▶ **Action item**: In full and without error, repeat the entries below.

*** Source data Section Begins ***

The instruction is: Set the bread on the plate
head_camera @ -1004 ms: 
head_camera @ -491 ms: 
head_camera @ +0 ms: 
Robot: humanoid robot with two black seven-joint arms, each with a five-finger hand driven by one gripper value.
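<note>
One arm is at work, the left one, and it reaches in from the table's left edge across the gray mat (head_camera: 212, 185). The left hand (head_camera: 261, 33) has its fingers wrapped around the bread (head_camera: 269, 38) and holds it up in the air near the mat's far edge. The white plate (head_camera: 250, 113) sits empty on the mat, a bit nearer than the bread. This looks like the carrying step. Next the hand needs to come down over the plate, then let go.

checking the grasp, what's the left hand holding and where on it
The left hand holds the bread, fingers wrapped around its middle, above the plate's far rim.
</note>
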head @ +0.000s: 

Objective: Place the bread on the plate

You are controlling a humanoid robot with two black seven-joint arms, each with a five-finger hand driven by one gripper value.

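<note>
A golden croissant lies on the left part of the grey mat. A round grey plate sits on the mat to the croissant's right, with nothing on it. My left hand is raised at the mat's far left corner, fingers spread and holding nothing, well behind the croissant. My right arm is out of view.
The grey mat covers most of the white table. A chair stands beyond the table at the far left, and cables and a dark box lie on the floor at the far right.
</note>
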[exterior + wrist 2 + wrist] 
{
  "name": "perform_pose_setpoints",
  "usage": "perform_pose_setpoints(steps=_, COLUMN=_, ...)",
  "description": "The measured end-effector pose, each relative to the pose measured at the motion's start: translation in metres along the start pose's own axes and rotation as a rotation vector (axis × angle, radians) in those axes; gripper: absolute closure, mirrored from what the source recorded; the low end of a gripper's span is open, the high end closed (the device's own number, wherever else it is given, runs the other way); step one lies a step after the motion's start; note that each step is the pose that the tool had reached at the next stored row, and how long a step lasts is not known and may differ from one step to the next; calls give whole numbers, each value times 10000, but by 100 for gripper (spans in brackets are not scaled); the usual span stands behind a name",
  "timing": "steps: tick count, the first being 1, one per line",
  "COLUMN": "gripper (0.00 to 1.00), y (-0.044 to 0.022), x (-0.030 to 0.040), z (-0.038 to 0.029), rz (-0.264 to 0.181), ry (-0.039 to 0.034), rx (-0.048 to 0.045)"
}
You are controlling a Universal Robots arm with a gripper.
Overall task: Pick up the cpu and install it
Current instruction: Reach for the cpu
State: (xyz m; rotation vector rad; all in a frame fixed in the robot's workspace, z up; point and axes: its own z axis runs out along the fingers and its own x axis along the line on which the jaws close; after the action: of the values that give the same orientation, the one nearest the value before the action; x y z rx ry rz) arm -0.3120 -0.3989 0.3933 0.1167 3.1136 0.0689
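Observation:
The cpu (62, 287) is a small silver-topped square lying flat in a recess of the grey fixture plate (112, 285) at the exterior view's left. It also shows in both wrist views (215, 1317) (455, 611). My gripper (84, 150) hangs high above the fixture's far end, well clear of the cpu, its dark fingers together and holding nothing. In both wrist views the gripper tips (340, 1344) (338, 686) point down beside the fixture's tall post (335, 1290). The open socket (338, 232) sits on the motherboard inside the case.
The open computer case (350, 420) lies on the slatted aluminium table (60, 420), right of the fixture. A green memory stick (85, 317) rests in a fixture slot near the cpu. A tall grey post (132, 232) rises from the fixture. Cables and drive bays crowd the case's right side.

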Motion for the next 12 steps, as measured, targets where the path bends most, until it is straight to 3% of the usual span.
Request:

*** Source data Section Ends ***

▶ **Task response**:
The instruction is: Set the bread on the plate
head_camera @ -1004 ms: 
head_camera @ -491 ms: 
head_camera @ +0 ms: 
Robot: humanoid robot with two black seven-joint arms, each with a five-finger hand driven by one gripper value.
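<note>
One arm is at work, the left one, and it reaches in from the table's left edge across the gray mat (head_camera: 212, 185). The left hand (head_camera: 261, 33) has its fingers wrapped around the bread (head_camera: 269, 38) and holds it up in the air near the mat's far edge. The white plate (head_camera: 250, 113) sits empty on the mat, a bit nearer than the bread. This looks like the carrying step. Next the hand needs to come down over the plate, then let go.

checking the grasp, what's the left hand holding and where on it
The left hand holds the bread, fingers wrapped around its middle, above the plate's far rim.
</note>
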head @ +0.000s: 

Objective: Place the bread on the plate

You are controlling a humanoid robot with two black seven-joint arms, each with a five-finger hand driven by one gripper value.

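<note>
A golden croissant lies on the left part of the grey mat. A round grey plate sits on the mat to the croissant's right, with nothing on it. My left hand is raised at the mat's far left corner, fingers spread and holding nothing, well behind the croissant. My right arm is out of view.
The grey mat covers most of the white table. A chair stands beyond the table at the far left, and cables and a dark box lie on the floor at the far right.
</note>
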[exterior + wrist 2 + wrist] 
{
  "name": "perform_pose_setpoints",
  "usage": "perform_pose_setpoints(steps=_, COLUMN=_, ...)",
  "description": "The measured end-effector pose, each relative to the pose measured at the motion's start: translation in metres along the start pose's own axes and rotation as a rotation vector (axis × angle, radians) in those axes; gripper: absolute closure, mirrored from what the source recorded; the low end of a gripper's span is open, the high end closed (the device's own number, wherever else it is given, runs the other way); step one lies a step after the motion's start; note that each step is the pose that the tool had reached at the next stored row, and how long a step lasts is not known and may differ from one step to the next; calls give whole numbers, each value times 10000, but by 100 for gripper (spans in brackets are not scaled); the usual span stands behind a name",
  "timing": "steps: tick count, the first being 1, one per line",
  "COLUMN": "gripper (0.00 to 1.00), y (-0.044 to 0.022), x (-0.030 to 0.040), z (-0.038 to 0.029), rz (-0.264 to 0.181), ry (-0.039 to 0.034), rx (-0.048 to 0.045)"
}
You are controlling a Universal Robots arm with a gripper.
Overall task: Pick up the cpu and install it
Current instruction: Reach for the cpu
State: (xyz m; rotation vector rad; all in a frame fixed in the robot's workspace, z up; point and axes: its own z axis runs out along the fingers and its own x axis along the line on which the jaws close; after the action: of the values that give the same orientation, the one nearest the value before the action; x y z rx ry rz) arm -0.3120 -0.3989 0.3933 0.1167 3.1136 0.0689
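Observation:
The cpu (62, 287) is a small silver-topped square lying flat in a recess of the grey fixture plate (112, 285) at the exterior view's left. It also shows in both wrist views (215, 1317) (455, 611). My gripper (84, 150) hangs high above the fixture's far end, well clear of the cpu, its dark fingers together and holding nothing. In both wrist views the gripper tips (340, 1344) (338, 686) point down beside the fixture's tall post (335, 1290). The open socket (338, 232) sits on the motherboard inside the case.
The open computer case (350, 420) lies on the slatted aluminium table (60, 420), right of the fixture. A green memory stick (85, 317) rests in a fixture slot near the cpu. A tall grey post (132, 232) rises from the fixture. Cables and drive bays crowd the case's right side.
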
Motion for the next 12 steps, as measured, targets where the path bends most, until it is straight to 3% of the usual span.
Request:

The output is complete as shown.